While many lenders are well-versed in the tracking of characteristic stability, characteristic-level performance assessment is often less rigorous. Generally, there should be a very close alignment between observed and expected bad rates at the characteristic level. If not, it’s a clear sign that the model is sub-optimal and could be improved. Significant deviations should be flagged clearly within the reporting suite, and a consistent pattern of extensive misalignment should trigger a scorecard redevelopment. Where practical, characteristic alignment analysis should be extended to variables not included in the models, as any performance gaps indicate the potential to improve model performance.
Traditional misalignment approaches, using Delta scores or Marginal Information Value, look at performance at an overall ‘main effect’ level for each characteristic. This assessment doesn’t take account of the potential for a characteristic to add predictive power to the model via interactions. A characteristic might appear to be well aligned when analysed in isolation, yet might add predictive power to an ML model, meaning that such monitoring may yield some “false negatives” - features that would contribute positively if added to the model, but which are not flagged for attention by the reports. Assessment of this is complex, and perhaps beyond the scope of most regular monitoring reports, but solutions are possible.
A final area where ML models differ from linear models is their explainability. Linear models have very simple specifications that can be carefully examined at the point of model development to ensure a sensible dependence between the output and each of its inputs. This long-standing practice is key to ensuring that the resulting score assignments are defensible. The same scrutiny must also be applied in the case of ML models, but simply looking at average behaviours (e.g. Partial Dependence Plots) is absolutely not sufficient in this regard. Instead, careful examination of Individual Conditional Expectation plots is required.

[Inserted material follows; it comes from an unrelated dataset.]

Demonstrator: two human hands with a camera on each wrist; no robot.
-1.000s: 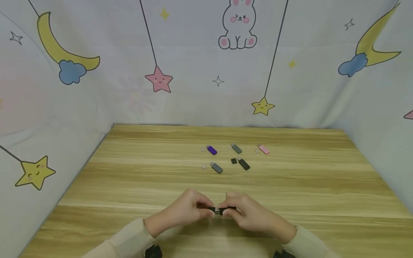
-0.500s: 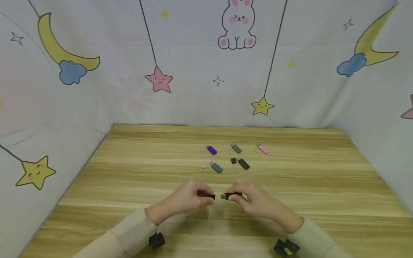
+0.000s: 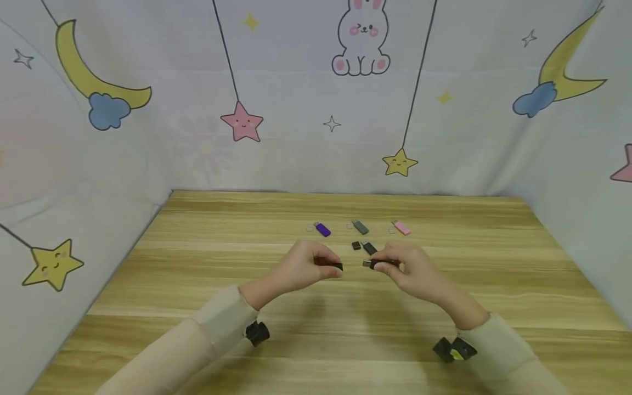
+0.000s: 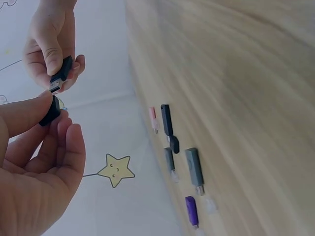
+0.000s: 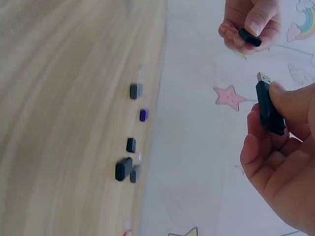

For linear models, the desired relationships that are achieved at the point of development necessarily persist into the future and need not be continually re-assessed. The same is not true of ML models - their complexity means that the behaviour of the model on new data cannot be known with certainty in advance (unless “interpretability by design” is achieved by constraining the model behaviour at the point of development – a feature of our Archetype software) and so must also be continually re-evaluated over the life of the model. Doing so requires a quantitative measure of the level of adherence to desired behaviour. We use statistics derived from Individual Conditional Expectation data for this purpose, though extensions of LIME and SHAP methodologies may also be suitable. In any event, detecting undesirable behaviour after the event through monitoring is significantly undesirable. Better to eliminate it at the outset via “interpretability by design”.
With appropriate data management processes in place, and the ability to retain Metadata structures used within the creation of models, an assessment of the uplifts associated with a model refresh is typically recommended on a biannual basis, or more frequently for rapidly evolving or new portfolios.
Although well-designed scorecard monitoring can help identify areas of potential model weakness, a periodic retrain of the model is the most reliable way of assessing whether your ML model is optimally leveraging the complex patterns within your data.